Your objective: For the word "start", count the lines of the listing that contain it and give only the count.

Data segment:
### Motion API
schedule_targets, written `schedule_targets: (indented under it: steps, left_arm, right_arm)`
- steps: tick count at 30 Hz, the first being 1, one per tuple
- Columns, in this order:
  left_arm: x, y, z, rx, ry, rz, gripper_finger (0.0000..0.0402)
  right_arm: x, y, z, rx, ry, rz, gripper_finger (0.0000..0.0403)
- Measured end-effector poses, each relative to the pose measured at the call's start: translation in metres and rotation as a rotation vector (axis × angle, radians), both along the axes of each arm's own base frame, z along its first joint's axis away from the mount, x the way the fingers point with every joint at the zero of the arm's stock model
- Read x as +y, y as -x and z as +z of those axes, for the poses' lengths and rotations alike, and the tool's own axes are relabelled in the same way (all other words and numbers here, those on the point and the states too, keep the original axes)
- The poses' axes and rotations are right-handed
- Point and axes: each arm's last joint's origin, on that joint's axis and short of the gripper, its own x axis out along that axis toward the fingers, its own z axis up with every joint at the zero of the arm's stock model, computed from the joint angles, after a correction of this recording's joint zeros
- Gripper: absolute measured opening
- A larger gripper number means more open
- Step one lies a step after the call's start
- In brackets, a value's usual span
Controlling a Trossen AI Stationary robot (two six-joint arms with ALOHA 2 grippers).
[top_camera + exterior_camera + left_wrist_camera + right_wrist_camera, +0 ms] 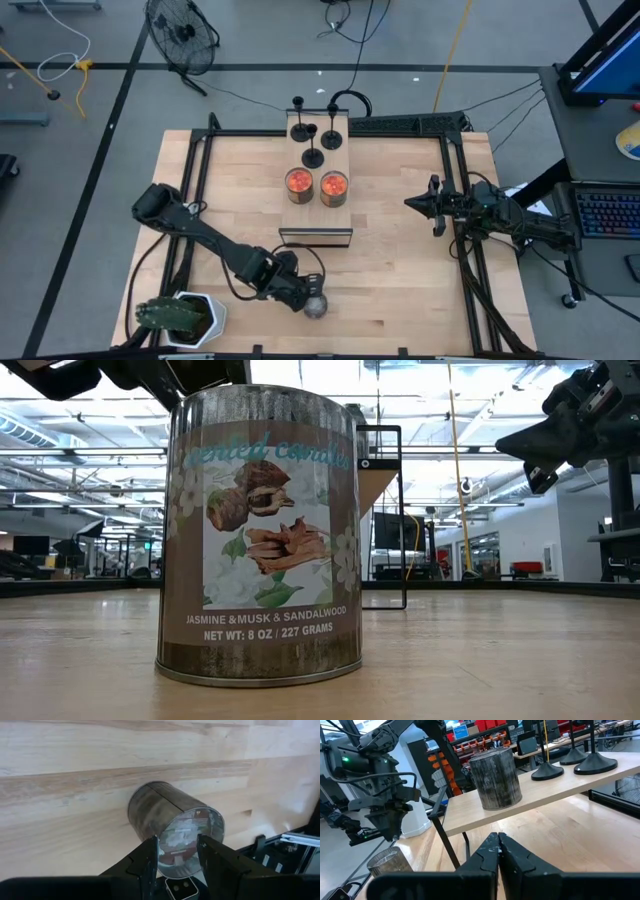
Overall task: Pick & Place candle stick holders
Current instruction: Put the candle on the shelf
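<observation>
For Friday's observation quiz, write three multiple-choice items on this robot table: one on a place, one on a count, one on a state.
1. Where do the candle stick holders stand? A) on the floor B) on the raised wooden shelf C) in a drawer
2. How many orange-topped jars are there? A) one B) four C) two
3. The right gripper is: A) shut, empty B) wide open C) gripping a jar

Answers: B, all three stand on the shelf; C, two sit side by side; A, its fingers meet with nothing between.
</observation>
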Motion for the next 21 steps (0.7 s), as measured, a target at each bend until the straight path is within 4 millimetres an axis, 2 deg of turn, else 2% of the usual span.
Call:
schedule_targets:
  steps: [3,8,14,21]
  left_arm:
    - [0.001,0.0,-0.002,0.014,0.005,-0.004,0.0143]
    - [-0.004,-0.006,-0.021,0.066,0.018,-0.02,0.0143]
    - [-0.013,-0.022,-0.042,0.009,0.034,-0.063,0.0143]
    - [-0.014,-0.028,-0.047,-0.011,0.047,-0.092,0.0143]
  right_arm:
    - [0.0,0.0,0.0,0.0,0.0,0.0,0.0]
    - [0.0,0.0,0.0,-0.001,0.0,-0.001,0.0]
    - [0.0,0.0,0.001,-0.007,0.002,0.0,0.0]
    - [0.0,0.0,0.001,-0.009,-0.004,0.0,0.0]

Result of this task: 2